◆ **PROBLEM REQUIREMENTS**
All lines in the records below with the word "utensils" must be returned.

◆ **INFORMATION PROVIDED**
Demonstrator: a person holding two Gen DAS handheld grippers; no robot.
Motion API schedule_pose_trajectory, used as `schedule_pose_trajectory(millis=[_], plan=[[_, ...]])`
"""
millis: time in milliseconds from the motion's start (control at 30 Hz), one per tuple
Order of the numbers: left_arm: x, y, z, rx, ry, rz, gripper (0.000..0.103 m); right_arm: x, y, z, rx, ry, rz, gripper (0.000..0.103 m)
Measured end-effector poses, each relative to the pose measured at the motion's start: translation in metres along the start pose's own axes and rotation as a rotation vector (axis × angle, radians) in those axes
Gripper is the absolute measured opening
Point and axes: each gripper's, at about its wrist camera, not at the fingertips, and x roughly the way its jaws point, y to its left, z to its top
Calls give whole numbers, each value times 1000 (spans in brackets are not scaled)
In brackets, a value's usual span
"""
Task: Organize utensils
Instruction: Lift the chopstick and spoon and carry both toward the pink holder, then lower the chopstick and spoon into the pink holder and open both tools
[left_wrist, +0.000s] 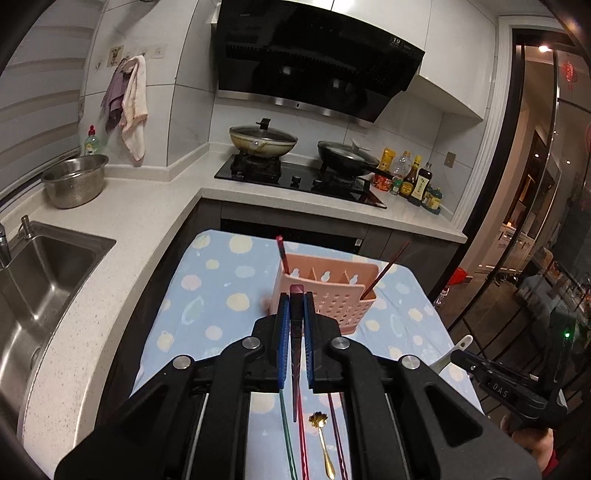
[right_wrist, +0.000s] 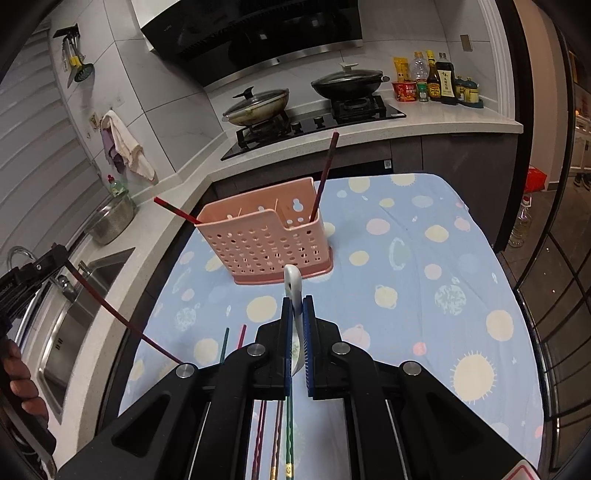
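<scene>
My left gripper (left_wrist: 296, 301) is shut on a dark red chopstick (left_wrist: 296, 369) and hangs above the cloth, just short of the pink perforated utensil holder (left_wrist: 334, 299). Two chopsticks lean in the holder, one at its left end (left_wrist: 282, 254) and one at its right end (left_wrist: 386, 269). My right gripper (right_wrist: 296, 301) is shut on a white ceramic spoon (right_wrist: 293, 280), also in front of the holder (right_wrist: 258, 240). A green chopstick (left_wrist: 286, 428), a red chopstick (left_wrist: 303, 450), a gold spoon (left_wrist: 320, 432) and dark purple chopsticks (left_wrist: 337, 435) lie on the cloth below.
The holder stands on a table under a blue dotted cloth (right_wrist: 424, 266). To the left are a steel sink (left_wrist: 40, 280) and a colander bowl (left_wrist: 75, 181). Behind are a hob with two lidded pans (left_wrist: 262, 142) and sauce bottles (left_wrist: 413, 181). A glass door (left_wrist: 535, 221) is at right.
</scene>
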Motion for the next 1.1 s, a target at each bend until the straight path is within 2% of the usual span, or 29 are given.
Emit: schedule_pose_trajectory(millis=[200, 400, 600, 833, 1100], plan=[[3, -19, 46, 18, -89, -61, 7, 3, 9, 42, -3, -61, 27, 7], [16, -34, 93, 58, -175, -57, 7, 17, 16, 83, -13, -117, 25, 6], [43, -40, 126, 72, -206, -52, 7, 46, 13, 114, 8, -121, 7, 7], [90, -46, 138, 82, -178, -50, 7, 84, 14, 133, 9, -92, -3, 7], [141, -41, 123, 74, -98, -44, 7, 128, 27, 135, -2, -35, 12, 7]])
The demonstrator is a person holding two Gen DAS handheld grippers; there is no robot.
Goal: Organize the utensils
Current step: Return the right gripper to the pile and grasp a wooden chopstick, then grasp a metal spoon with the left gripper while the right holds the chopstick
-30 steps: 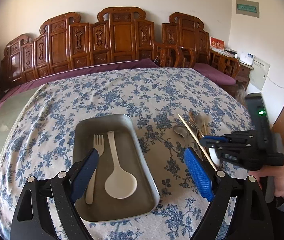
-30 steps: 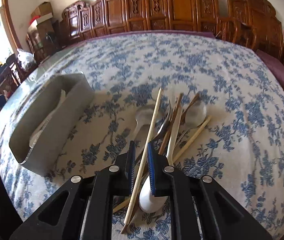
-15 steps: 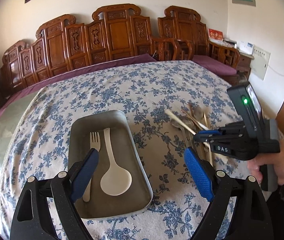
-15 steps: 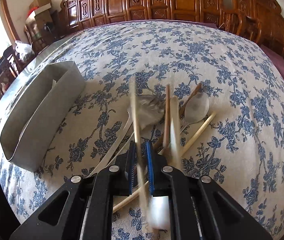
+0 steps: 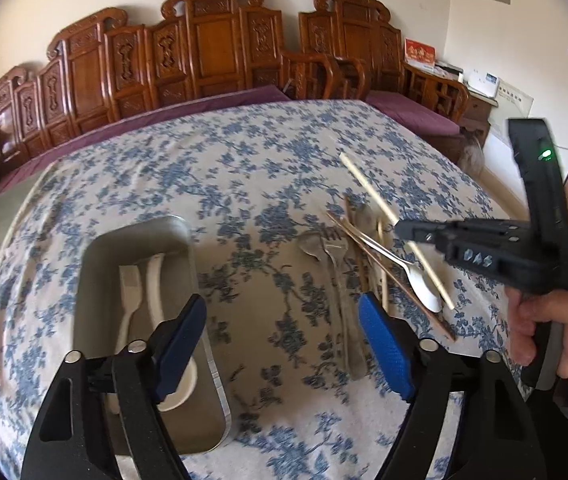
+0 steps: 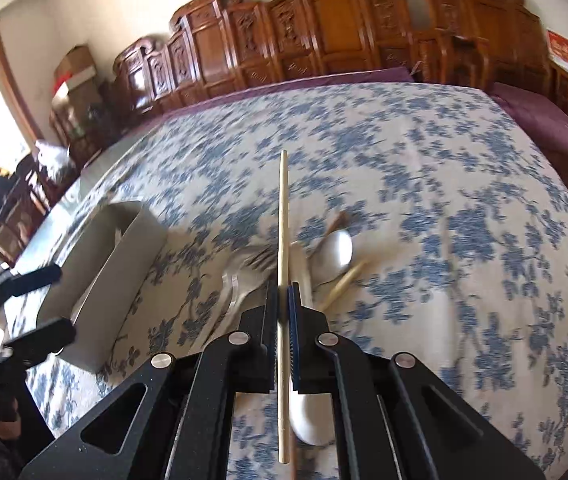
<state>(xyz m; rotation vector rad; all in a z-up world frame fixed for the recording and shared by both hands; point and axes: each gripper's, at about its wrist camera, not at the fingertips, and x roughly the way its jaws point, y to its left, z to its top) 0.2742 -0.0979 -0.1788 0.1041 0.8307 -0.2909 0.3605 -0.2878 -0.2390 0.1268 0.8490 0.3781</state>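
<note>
My right gripper [image 6: 282,304] is shut on a pale wooden chopstick [image 6: 283,216] and holds it lifted above the utensil pile [image 6: 308,264]. It also shows in the left wrist view [image 5: 404,229] with the chopstick [image 5: 368,184] slanting through it. The pile [image 5: 360,248] holds metal spoons, a fork, a white spoon and more chopsticks on the floral cloth. My left gripper [image 5: 284,344] is open and empty, hovering beside the metal tray [image 5: 95,256], which holds a white plastic fork [image 5: 129,300] and a white ladle spoon [image 5: 155,292].
The tray [image 6: 123,256] stands left of the pile in the right wrist view. The blue floral tablecloth [image 5: 223,168] covers a round table. Carved wooden chairs [image 5: 211,52] line the far wall.
My right gripper has lifted the chopstick out of the pile and risen. My left gripper has shifted right, so the tray sits further left in its view.
</note>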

◆ **ANSWER BOX**
Task: Organize utensils
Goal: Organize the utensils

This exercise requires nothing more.